عن عبد الله بن عمرو رضي الله عنهما- عن النبي صلى الله عليه وسلم قال: ” يقال لصاحب
القرآن: اقرأ وارتق ورتّل كما كنت ترتّل في الدنيا فإن منزلتك عند آخر آية تقرؤها
رواه أبو داود والترمذي
Dari Abdullah bin ‘Umar radiyallahu ‘anhu, dari Nabi Shallallahu Alaihi wasallam,
beliau bersabda: Dikatakan
pada orang yang senang membaca alqur’an: bacalah dengan tartil sebagaimana
engkau dulu sewaktu di dunia membacanya dengan tartil, karena sesungguhnya
kedudukanmu adalah pada akhir ayat yang engkau baca. (HR. Abu Daud dan At-Tirmidzi)
c. Tidaklah
terpuji jika engkau selalu menyampaikan setiap apa yang engkau dengarkan,
karena kebiasaan ini akan menjatuhkan dirimu kedalam kedustaan.
عن أبي هريرة
رضي الله عنه أن النبي صلى الله عليه وسلم قال: ” كفى بالمرء كذباً أن يتحدّث بكل ما
سمع “
Dari Abu hurairah radiallahu ‘anhu,sesungguhnya
Nabi shallallahu ‘alaihi wasallam bersabda: “Cukuplah seseorang itu
dikatakan sebagai pendusta ketika dia menyampaikan setiap apa yang dia
dengarkan.”(HR.Muslim dan Abu Dawud)
d.
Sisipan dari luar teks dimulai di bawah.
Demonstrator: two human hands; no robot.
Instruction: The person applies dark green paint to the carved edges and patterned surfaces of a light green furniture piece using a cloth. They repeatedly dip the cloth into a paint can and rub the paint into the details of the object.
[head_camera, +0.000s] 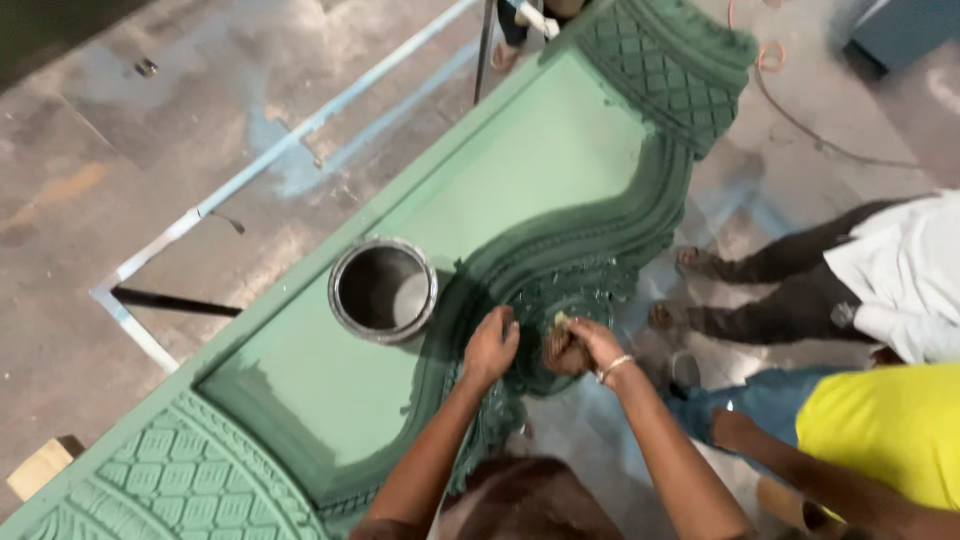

Jauhilah dari sikap menyombongkan
diri (berhias diri) dengan sesuatu yang tidak ada pada dirimu, dengan tujuan
membanggakan diri dihadapan manusia.
عن عائشة – رضي الله عنها-
أن امرأة قالت: يا رسول الله، أقول إن زوجي أعطاني ما
لم يعطني؟ قال رسول الله صلى الله عليه وسلم: ” المتشبّع بما لم يُعط كلابس ثوبي زور
“.
Dari aisyah radiyallohu
‘anha, ada seorang wanita yang mengatakan: “Wahai Rasulullah, aku mengatakan bahwa suamiku
memberikan sesuatu kepadaku yang sebenarnya tidak diberikannya”. Berkata Rasulullah Shallallahu Alaihi
wasallam,: “Orang yang
merasa memiliki sesuatu yang ia tidak diberi, seperti orang yang memakai dua
pakaian kedustaan.” (Muttafaq
alaihi)
e. Sesungguhnya
dzikrullah memberikan pengaruh yang kuat didalam kehidupan ruh seorang muslim,
kejiwaannya, jasmaninya dan kehidupan masyarakatnya.
Allah ta’ala memuji
hamba-hambanya yang mukhlis dalam firman-Nya:
” الذين يذكرون
الله قياماً وقعوداً وعلى جنوبهم…
”
(آل عمران: الآية 191).
“(yaitu) orang-orang yang mengingat Allah
sambil berdiri atau duduk atau dalam keadaan berbaring…” (QS. Ali imran:191).
f. Jika
hendak berbicara, maka jauhilah sifat
merasa kagum dengan diri sendiri, sok fasih dan terlalu memaksakan diri dalam
bertutur kata, sebab ini merupakan sifat yang sangat dibenci Rasulullah.
Rasulullah Saw. bersabda:
” وإن أبغضكم
إليّ وأبعدكم مني مجلساً يوم القيامة الثرثارون والمتشدقون والمتفيهقون “.
“sesungguhnya orang yang
paling aku benci diantara kalian dan yang paling jauh majelisnya dariku pada
hari kiamat : orang yang berlebihan dalam berbicara, sok fasih dengan ucapannya
dan merasa ta’ajjub terhadap ucapannya.”
(HR. Tirmidzi,Ibnu Hibban dan yang lainnya dari hadits Abu Tsa’labah
Al-Khusyani radhiallahu anhu)
g. Jauhilah
dari terlalu banyak tertawa, terlalu
banyak berbicara dan berceloteh. Jadikanlah
Rasulullah sebagai teladan, dimana beliau lebih banyak diam dan banyak berfikir, serta menjauhkan diri dari terlalu
banyak tertawa.
Jadikanlah setiap apa
yang diucapkan itu adalah
perkataan yang mengandung kebaikan, dan jika tidak, maka diam itu lebih utama
bagimu.
Rasulullah Saw. bersabda:
” من كان يؤمن
بالله واليوم الآخر فليقل خيراً أو ليصمت “.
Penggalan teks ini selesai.